North Carolina State University scientists have designed a wearable, subcomponent, fluidic engine that can provide power to muscle-like soft robots without requiring any outside power input. Based on this invention, the mobility of the upper and lower limbs is expected to attain a level that would make the assistive devices indispensable.
‘Soft robots that are powered by fluid engines—such as hydraulic or pneumatic action—can be used to mimic the behavior of muscle in ways that rigid robots cannot,’ Hao Su, an associate professor of mechanical and aerospace engineering at NC State and the corresponding author of the research, said. For this reason, the distinctive characteristic of these robots makes these robots lucrative for use in assistive devices that seek to improve human mobility.
Initial fluid engines cannot support huge airpressures in their cylinders and, therefore, are connected to external compression equipment apart from being restricted in their utility. Previous attempts to design such engines include fluid engines held by wires and rods which did not generated enough force and their usage is limited more.
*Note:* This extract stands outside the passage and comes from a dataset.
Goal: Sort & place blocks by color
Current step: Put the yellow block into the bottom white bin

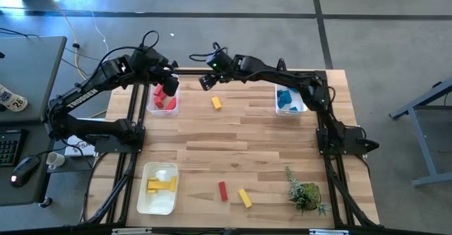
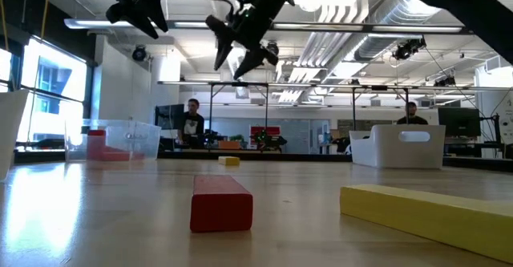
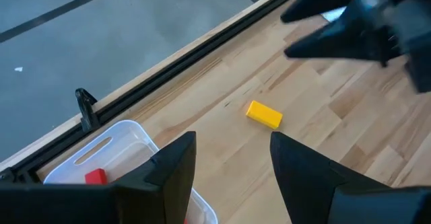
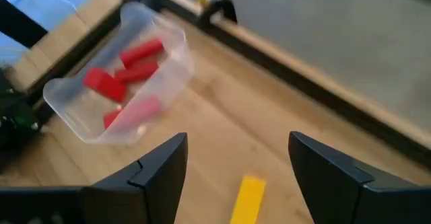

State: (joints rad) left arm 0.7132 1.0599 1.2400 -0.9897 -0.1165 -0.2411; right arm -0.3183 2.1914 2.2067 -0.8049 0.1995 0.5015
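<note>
Right gripper: fingers spread wide, empty — raised near the table's far edge, just beside the yellow block.
Yellow block: loose on the wood between the red bin and blue bin; long axis roughly in line with the fingers' reach.
Left gripper: open, over the red bin.
Nearer arm: right, probably.

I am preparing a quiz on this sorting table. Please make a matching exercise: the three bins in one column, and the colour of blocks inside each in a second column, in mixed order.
Things:
1. Bin under the left hand
2. Bin at the far right of the table
3. Bin at the near left corner

Block colours:
A. yellow
B. red
C. blue

Pairs: 1-B, 2-C, 3-A
</note>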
However, the new fluidic engine developed by Su and his team goes straight to these problems and tries to solve them.
‘Our fluidic engine is not tethered to an external source but can still generate up to 580 Newtons of force,’said Su. This massive force generation is obtained by injecting oil into and expelling it from a chamber within the soft robot, to make it contract and expand like a biological muscle. A battery operated high-torque motor is used to drive the pump which allows the engine to apply substantial pressure.
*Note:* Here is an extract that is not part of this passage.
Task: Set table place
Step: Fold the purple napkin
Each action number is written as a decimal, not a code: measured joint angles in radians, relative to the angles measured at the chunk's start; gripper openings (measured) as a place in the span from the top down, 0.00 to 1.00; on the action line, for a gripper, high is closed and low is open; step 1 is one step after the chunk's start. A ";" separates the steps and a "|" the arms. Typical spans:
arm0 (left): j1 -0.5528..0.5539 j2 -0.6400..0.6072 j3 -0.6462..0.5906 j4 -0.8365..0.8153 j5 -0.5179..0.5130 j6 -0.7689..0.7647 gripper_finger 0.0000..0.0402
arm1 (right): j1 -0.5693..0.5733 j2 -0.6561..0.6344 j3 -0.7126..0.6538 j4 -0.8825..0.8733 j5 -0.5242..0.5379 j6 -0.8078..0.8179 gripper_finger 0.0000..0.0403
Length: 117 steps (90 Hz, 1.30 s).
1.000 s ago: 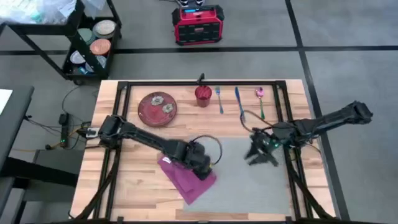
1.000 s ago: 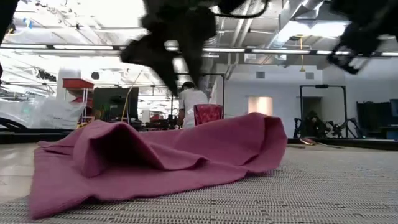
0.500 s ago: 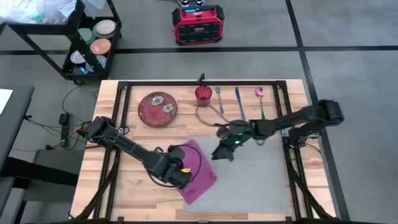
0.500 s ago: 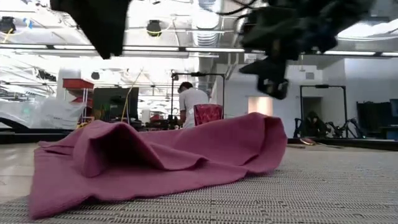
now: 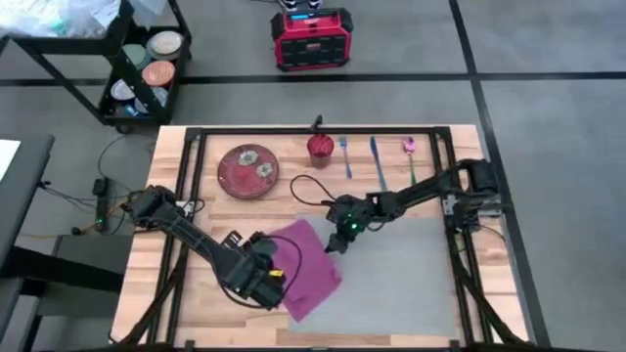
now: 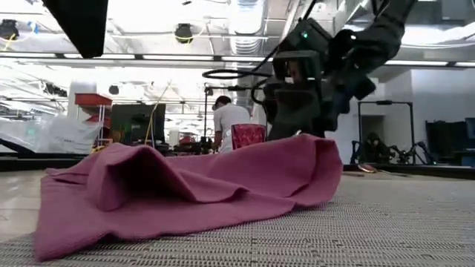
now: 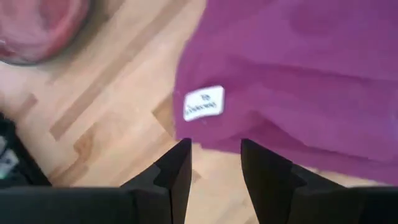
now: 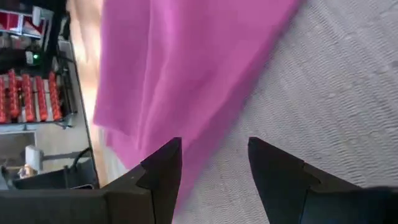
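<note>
The magenta napkin (image 5: 305, 264) lies crumpled, its right part on the grey placemat (image 5: 401, 279) and its left part on the wooden table (image 5: 196, 293). My left gripper (image 5: 278, 278) stands open just above the wood at the napkin's left edge (image 7: 205, 134), beside a white label (image 7: 204, 102). My right gripper (image 5: 335, 242) hovers open over the napkin's far right edge (image 8: 186, 106), where the napkin meets the placemat (image 8: 323, 87). In the low view it hangs behind the napkin's raised fold (image 6: 297, 159).
Along the far edge sit a red plate (image 5: 247, 171), a red cup (image 5: 320, 149), a fork (image 5: 345, 156), a knife (image 5: 377, 161) and a spoon (image 5: 410, 156). The placemat's right half is bare. A black shelf cart (image 5: 137, 68) stands beyond the far left corner.
My left gripper has drawn back off the napkin toward the table's left and near edges, leaving the napkin uncovered. My right gripper has swept across the placemat toward the table's left and come down by the napkin's far right edge. The napkin has kept its shape.
</note>
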<state>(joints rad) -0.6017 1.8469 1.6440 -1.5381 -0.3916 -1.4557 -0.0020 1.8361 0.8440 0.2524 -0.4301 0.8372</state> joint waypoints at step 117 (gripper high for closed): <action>-0.006 0.000 0.000 -0.032 -0.017 0.084 0.70 | -0.003 0.067 0.063 0.024 0.025 -0.049 0.58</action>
<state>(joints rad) -0.6075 1.8473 1.6440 -1.5704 -0.4091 -1.3713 -0.0048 1.9028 0.9070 0.2761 -0.4049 0.7886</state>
In the proof-of-concept testing the scientists also examined a range of such parameters as the force produced by the new engine and force coefficient that determines the ability of converting the electrical power into fluidic power. According to the study, the researchers noted that the design created an untethered engine of an unprecedented magnitude of force while retaining a low weight, a Di Lallo of NC said. He further said that the utmost operational efficiency of the newly designed fluidic engine is greater than the earlier portable unattached engines.
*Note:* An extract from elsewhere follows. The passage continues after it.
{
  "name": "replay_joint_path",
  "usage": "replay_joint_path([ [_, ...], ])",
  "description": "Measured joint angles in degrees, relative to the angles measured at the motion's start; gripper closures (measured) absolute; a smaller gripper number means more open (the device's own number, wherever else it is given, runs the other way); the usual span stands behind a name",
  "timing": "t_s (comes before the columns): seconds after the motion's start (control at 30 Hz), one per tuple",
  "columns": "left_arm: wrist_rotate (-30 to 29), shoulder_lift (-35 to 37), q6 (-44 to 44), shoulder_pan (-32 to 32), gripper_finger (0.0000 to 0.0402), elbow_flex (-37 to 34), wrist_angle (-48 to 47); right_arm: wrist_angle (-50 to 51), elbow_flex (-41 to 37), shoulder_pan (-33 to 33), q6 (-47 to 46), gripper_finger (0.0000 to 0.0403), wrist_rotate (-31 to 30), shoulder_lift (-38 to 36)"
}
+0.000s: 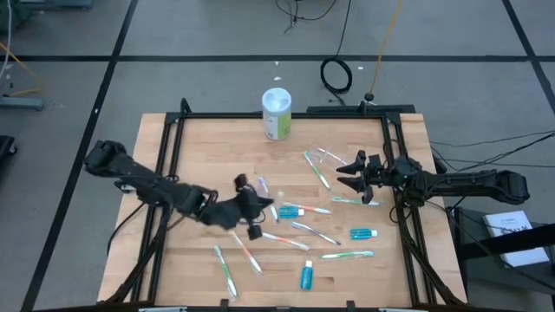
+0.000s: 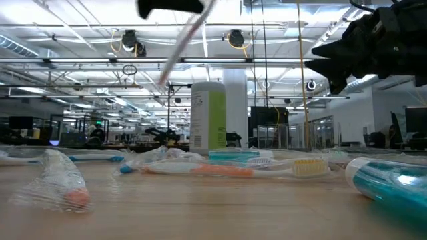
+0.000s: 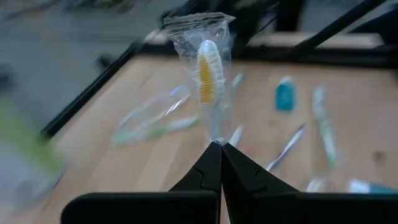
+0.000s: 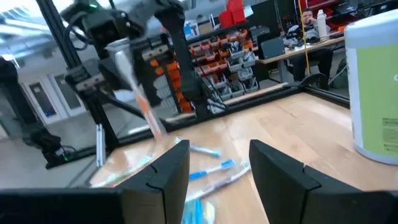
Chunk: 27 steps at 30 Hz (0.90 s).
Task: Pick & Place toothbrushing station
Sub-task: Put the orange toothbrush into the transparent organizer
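Holding a wrapped toothbrush (image 3: 208, 74) pinched in my left gripper (image 3: 221, 149); keep it vertical. Right gripper (image 4: 221, 162) wide, empty.

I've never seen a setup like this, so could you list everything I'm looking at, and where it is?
held toothbrush: one, yellow bristles, clear wrapper, lifted off the table by the left end effector
loose toothbrushes: about a dozen, pastel, scattered mid-table
toothpaste tubes: three seen, teal, centre, right and near edge
canister: one, white and green, far edge
table: one, light wood
left end effector: shut on the toothbrush
right end effector: open, empty, right side
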<state>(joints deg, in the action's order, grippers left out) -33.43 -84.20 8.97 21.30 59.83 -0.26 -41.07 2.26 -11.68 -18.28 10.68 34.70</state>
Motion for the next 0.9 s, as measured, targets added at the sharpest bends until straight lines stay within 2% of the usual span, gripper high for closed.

The details of the findings are highlighted in the paper highlighted with the title: Untethered Fluidic Engine for High-Force Soft Wearable Robots Journal: Advanced Intelligent Systems. This study has been conducted by Shuangyue Yu, who was a postdoctoral researcher at NC state; Jie Yin, an assistant professor of the department of mechanical and aerospace engineering at NC state; Jonathon Slightam of Sandia National Laboratories; and Gu of University of California at Berkeley.
This pioneering work was funded by the National Science Foundation, the National Institute on Disability, Independent Living, and Rehabilitation Research and Amazon Robotics. The creation of this form of closed-form fluidic engine that is portable is therefore a novel advancement in the sphere of assistive technology that provides new ways of augmenting human mobility as well as giving people greater autonomy.